___ RECORD EXTRACTS ___
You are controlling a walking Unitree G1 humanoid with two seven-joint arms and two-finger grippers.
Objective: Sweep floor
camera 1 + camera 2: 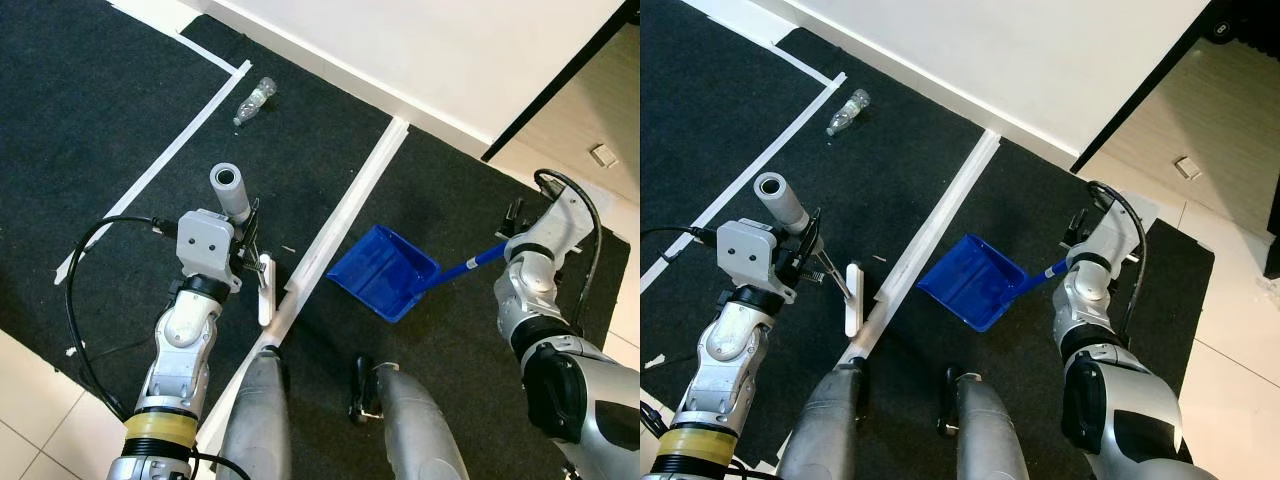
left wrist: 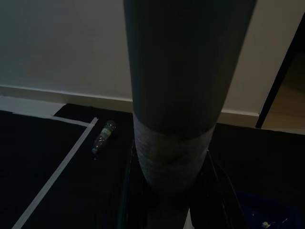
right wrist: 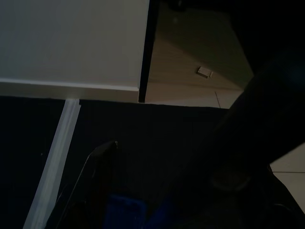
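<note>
— Legs (image 1: 260, 420) closest in, both planted on the black mat (image 1: 90, 110), with the white tape line (image 1: 340, 215) running between the two tools. What's the risk from here?

— My guess: the broom head (image 1: 265, 290) sits just left of the tape and the blue dustpan (image 1: 383, 271) just right of it. A hard stroke could catch the tape edge and peel it, or flick crumbs past the pan's mouth.

— And the left gripper (image 1: 245, 245)?

— Closed round the grey broom handle (image 1: 230, 192), which stands up toward the camera. A loose hold would let the head twist mid-stroke.

— The right gripper (image 1: 512, 238)?

— It meets the dustpan's blue handle (image 1: 470, 264), but I cannot tell how far its fingers are parted. If that hold slips, the pan tips.

— Anything farther out?

— An empty plastic bottle (image 1: 254, 101) lying near the wall (image 1: 440, 50), well apart from both tools and likely too bulky to sweep cleanly.
</note>
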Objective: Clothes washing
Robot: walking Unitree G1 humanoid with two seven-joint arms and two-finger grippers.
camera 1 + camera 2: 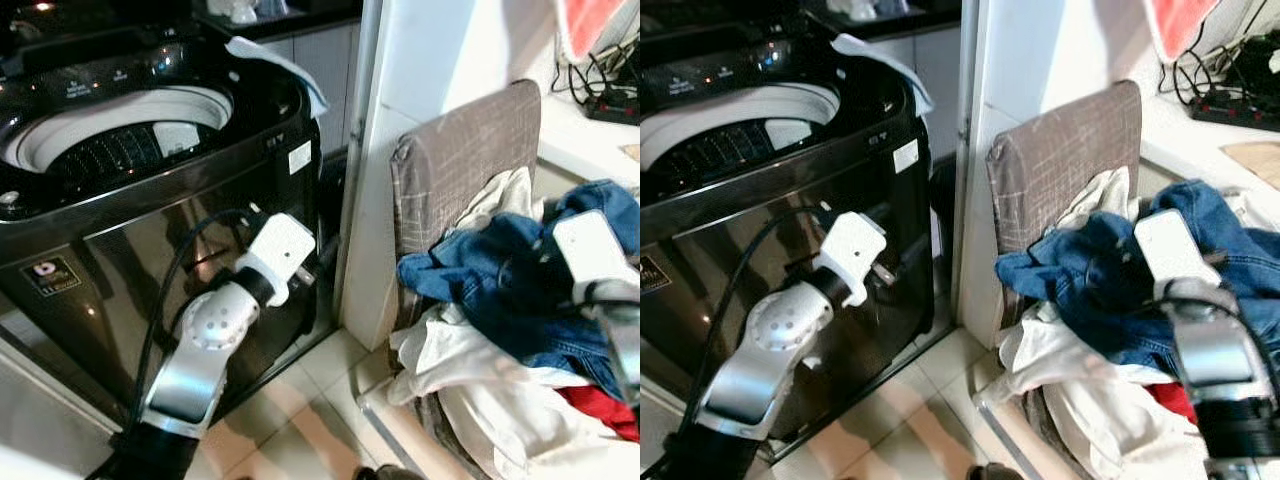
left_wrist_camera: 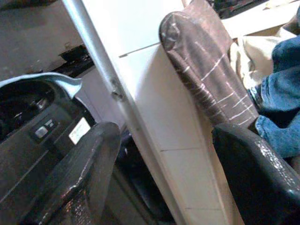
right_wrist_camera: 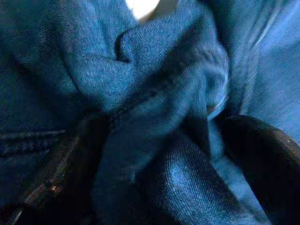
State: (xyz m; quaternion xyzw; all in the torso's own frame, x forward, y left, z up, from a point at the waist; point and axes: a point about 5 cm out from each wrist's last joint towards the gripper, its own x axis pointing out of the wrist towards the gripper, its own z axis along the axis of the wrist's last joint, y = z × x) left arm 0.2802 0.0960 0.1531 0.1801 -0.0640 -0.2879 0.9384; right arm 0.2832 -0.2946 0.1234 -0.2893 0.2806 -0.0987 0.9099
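Right fingers (image 3: 140, 154) are straddling a thick fold of the blue jeans (image 1: 500, 290), denim bunched between the 2 black pads; they're closing on it, though I can't confirm a firm pinch yet. Jeans are lying on top of the laundry pile on the chair (image 1: 455, 160), w/ white clothes (image 1: 470, 380) under them and a red item (image 1: 600, 405) at 5 o'clock. Left fingers (image 2: 159, 178) are hanging apart, holding nothing, pointing past the washer's front. Washer (image 1: 150, 200) is sitting w/ lid up, drum (image 1: 110, 140) at 10 o'clock from the pile. Judging by this, the right arm is nearer the jeans, and the lift needs to go up and toward 10 o'clock, over the washer rim.
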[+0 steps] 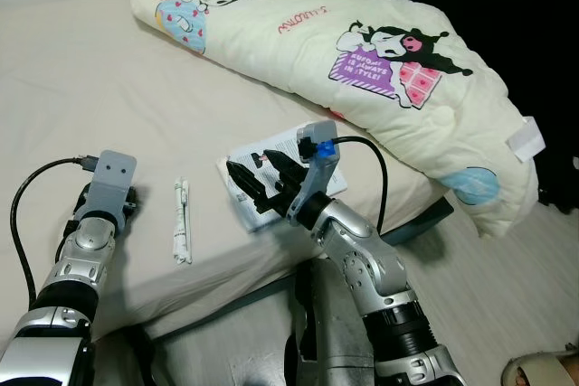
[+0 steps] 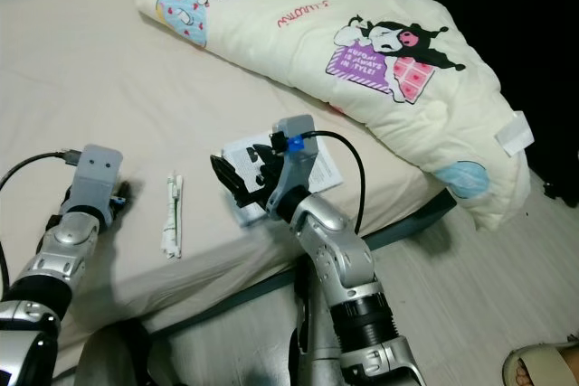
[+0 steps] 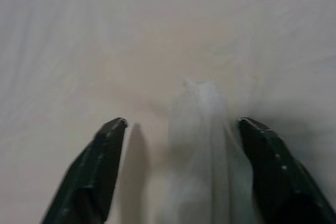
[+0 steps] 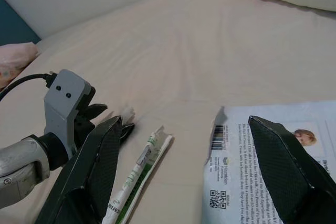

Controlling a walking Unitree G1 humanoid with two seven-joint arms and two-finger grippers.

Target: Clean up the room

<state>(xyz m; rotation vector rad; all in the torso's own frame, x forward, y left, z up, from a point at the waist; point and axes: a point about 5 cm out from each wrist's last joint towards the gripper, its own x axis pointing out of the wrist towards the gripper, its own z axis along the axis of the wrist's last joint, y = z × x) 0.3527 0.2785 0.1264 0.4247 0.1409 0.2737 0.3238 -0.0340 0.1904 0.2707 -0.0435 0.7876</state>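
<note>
Left gripper (image 3: 176,140) spread around white crumpled wrapper (image 3: 202,145) on bed sheet (image 1: 81,88). Right gripper (image 1: 258,183) spread over leaflet (image 4: 273,166); wrapped straw (image 1: 181,221) between grippers.

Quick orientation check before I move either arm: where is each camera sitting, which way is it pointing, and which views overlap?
Left eye view: on the head, looking forward and down at the bed; both silver arms show, with the quilt beyond.
Right eye view: its stereo twin, same scene.
Left wrist view: along the open left gripper, close over the sheet, with a blurred white scrap between its fingers.
Right wrist view: along the open right gripper, over the leaflet, facing the left arm.
Shared: the straw wrapper shows in both eye views and the right wrist view.
</note>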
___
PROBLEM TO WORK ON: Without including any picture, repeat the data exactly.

TASK RESPONSE:
You are controlling a walking Unitree G1 humanoid with two seven-joint arms and two-finger grippers.
Objective: Sweep floor
camera 1 + camera 2: 
left wrist: 
right wrist: 
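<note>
— Legs (image 1: 260, 420) closest in, both planted on the black mat (image 1: 90, 110), with the white tape line (image 1: 340, 215) running between the two tools. What's the risk from here?

— My guess: the broom head (image 1: 265, 290) sits just left of the tape and the blue dustpan (image 1: 383, 271) just right of it. A hard stroke could catch the tape edge and peel it, or flick crumbs past the pan's mouth.

— And the left gripper (image 1: 245, 245)?

— Closed round the grey broom handle (image 1: 230, 192), which stands up toward the camera. A loose hold would let the head twist mid-stroke.

— The right gripper (image 1: 512, 238)?

— It meets the dustpan's blue handle (image 1: 470, 264), but I cannot tell how far its fingers are parted. If that hold slips, the pan tips.

— Anything farther out?

— An empty plastic bottle (image 1: 254, 101) lying near the wall (image 1: 440, 50), well apart from both tools and likely too bulky to sweep cleanly.
</note>
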Objective: Clothes washing
Robot: walking Unitree G1 humanoid with two seven-joint arms and two-finger grippers.
camera 1 + camera 2: 
left_wrist_camera: 
right_wrist_camera: 
State: (xyz m; quaternion xyzw; all in the torso's own frame, x forward, y left, z up, from a point at the waist; point and axes: a point about 5 cm out from each wrist's last joint towards the gripper, its own x axis pointing out of the wrist towards the gripper, its own z axis along the axis of the wrist's last joint, y = z × x) left arm 0.2802 0.0960 0.1531 0.1801 -0.0640 -0.2879 0.9384; right arm 0.2832 -0.2946 0.1234 -0.2893 0.2806 -0.0987 0.9099
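Right fingers (image 3: 140, 154) are straddling a thick fold of the blue jeans (image 1: 500, 290), denim bunched between the 2 black pads; they're closing on it, though I can't confirm a firm pinch yet. Jeans are lying on top of the laundry pile on the chair (image 1: 455, 160), w/ white clothes (image 1: 470, 380) under them and a red item (image 1: 600, 405) at 5 o'clock. Left fingers (image 2: 159, 178) are hanging apart, holding nothing, pointing past the washer's front. Washer (image 1: 150, 200) is sitting w/ lid up, drum (image 1: 110, 140) at 10 o'clock from the pile. Judging by this, the right arm is nearer the jeans, and the lift needs to go up and toward 10 o'clock, over the washer rim.
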[+0 steps] 
[+0 steps] 
[+0 steps] 
[+0 steps] 

Controlling a walking Unitree G1 humanoid with two seven-joint arms and two-finger grippers.

Target: Clean up the room

<state>(xyz m; rotation vector rad; all in the torso's own frame, x forward, y left, z up, from a point at the waist; point and axes: a point about 5 cm out from each wrist's last joint towards the gripper, its own x axis pointing out of the wrist towards the gripper, its own z axis along the axis of the wrist's last joint, y = z × x) 0.3527 0.2785 0.1264 0.4247 0.1409 0.2737 0.3238 -0.0340 0.1904 0.2707 -0.0435 0.7876</state>
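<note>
Left gripper (image 3: 176,140) spread around white crumpled wrapper (image 3: 202,145) on bed sheet (image 1: 81,88). Right gripper (image 1: 258,183) spread over leaflet (image 4: 273,166); wrapped straw (image 1: 181,221) between grippers.

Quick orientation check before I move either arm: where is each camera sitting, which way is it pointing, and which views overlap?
Left eye view: on the head, looking forward and down at the bed; both silver arms show, with the quilt beyond.
Right eye view: its stereo twin, same scene.
Left wrist view: along the open left gripper, close over the sheet, with a blurred white scrap between its fingers.
Right wrist view: along the open right gripper, over the leaflet, facing the left arm.
Shared: the straw wrapper shows in both eye views and the right wrist view.
</note>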

No further work remains on the exercise.